The E-mail Address es you entered is are not in a valid format. In this spiritual autobiography, Aoki chronicles his progression from repulsion to a gradual nournal of the tranquility that accompanies death. Jason rated it liked it Jul 15, This one is well outside my traditional milieu, but well worth the time and patience to experience Aoki’s unique worldview shaped by his work as a Buddhist mortician.

Satipatthana Sutta If a monk sees a corpse dead one, two, or three days—swollen, blue and festering—he should think: The E-mail message field is required. He had dropped out of college, opened a coffee shop and pub, and soon found himself running a hangout for poets and artists.


Add a review and share your thoughts with other readers. And if a monk sees a journql thrown in the charnel ground, being eaten by crows, hawks, vultures, dogs, jackals or by different kinds of worms—Or a body reduced to journak skeleton, coffonman some flesh and blood attached to it, held together ccoffinman the tendons—Or a skeleton, blood-besmeared and without flesh—Or reduced to disconnected bones, scattered in all directions—here a hand bone, there a foot bone, a shin bone, a thigh bone; the pelvis, spine and skull—He should apply this perception to his own body.

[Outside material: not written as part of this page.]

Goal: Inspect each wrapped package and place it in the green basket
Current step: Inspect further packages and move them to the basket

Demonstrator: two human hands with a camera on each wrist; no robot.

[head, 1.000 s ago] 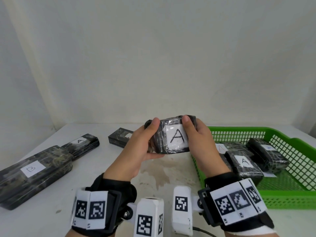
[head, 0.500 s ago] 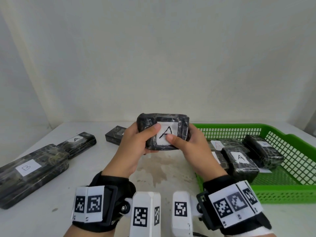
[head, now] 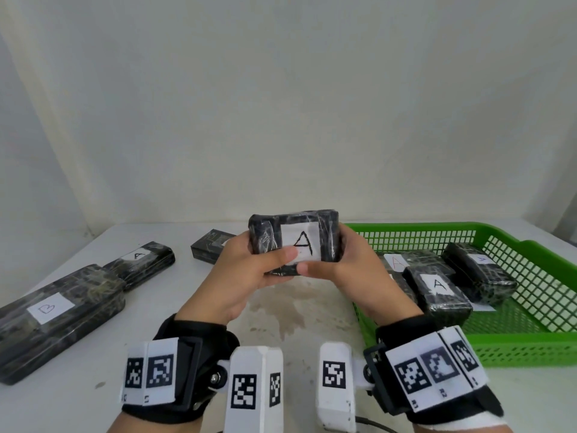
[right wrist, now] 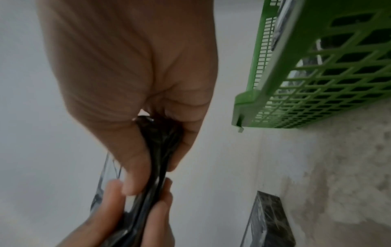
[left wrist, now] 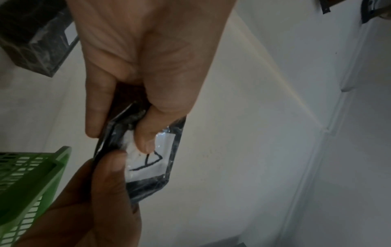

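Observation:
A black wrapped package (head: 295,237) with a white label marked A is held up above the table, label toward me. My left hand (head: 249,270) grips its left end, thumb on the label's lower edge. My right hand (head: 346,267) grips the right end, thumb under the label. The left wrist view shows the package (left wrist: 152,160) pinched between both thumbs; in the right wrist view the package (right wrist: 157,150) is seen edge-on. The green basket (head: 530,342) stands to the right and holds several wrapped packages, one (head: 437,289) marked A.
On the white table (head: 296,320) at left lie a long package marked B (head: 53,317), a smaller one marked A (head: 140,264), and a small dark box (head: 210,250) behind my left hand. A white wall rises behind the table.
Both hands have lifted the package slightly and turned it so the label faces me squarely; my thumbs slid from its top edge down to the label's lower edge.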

References to this work on external resources. Why do superstitions and mythologies insist on carving a life capable of rendering “the beautiful death”? The first two parts of the book read in a tone that is a combination of conversation and stream of consciousness, combined with occasional humor. Learn more about Amazon Prime.

I am wondering if the translator captured the author’s mood and Japanese culture subtleties. Some thoughts may be lost in translation from Japanese to English, but “once you’ve got the gist of it, there’s no need to read into every little thing, the workings The third and longest chapter, “The Light and Life,” makes up the second half of the book.

Coffinman: The Journal of a Buddhist Mortician

He realizes that they’ve been doing this “from the past beyond all reckoning. It weaves together his experiences dealing with different bodies, families and situations with his reflections on mourning, human nature, religion, philosophy, art and ultimately life itself, questioning the way we face avoid death Absolutely breathtaking.


As interesting as I found Aoki’s reflections on Buddhism, what appealed to me most about Coffinman were the more autobiographical elements of the work–the impact that becoming a coffinman had on his life and how that career fits into the culture of Japan. The discourse of COFFINMAN crosses paths of religious texts, transcendental poetry, and even everyday thee, and all in the name of trying to understand how and why people are so anxious about death.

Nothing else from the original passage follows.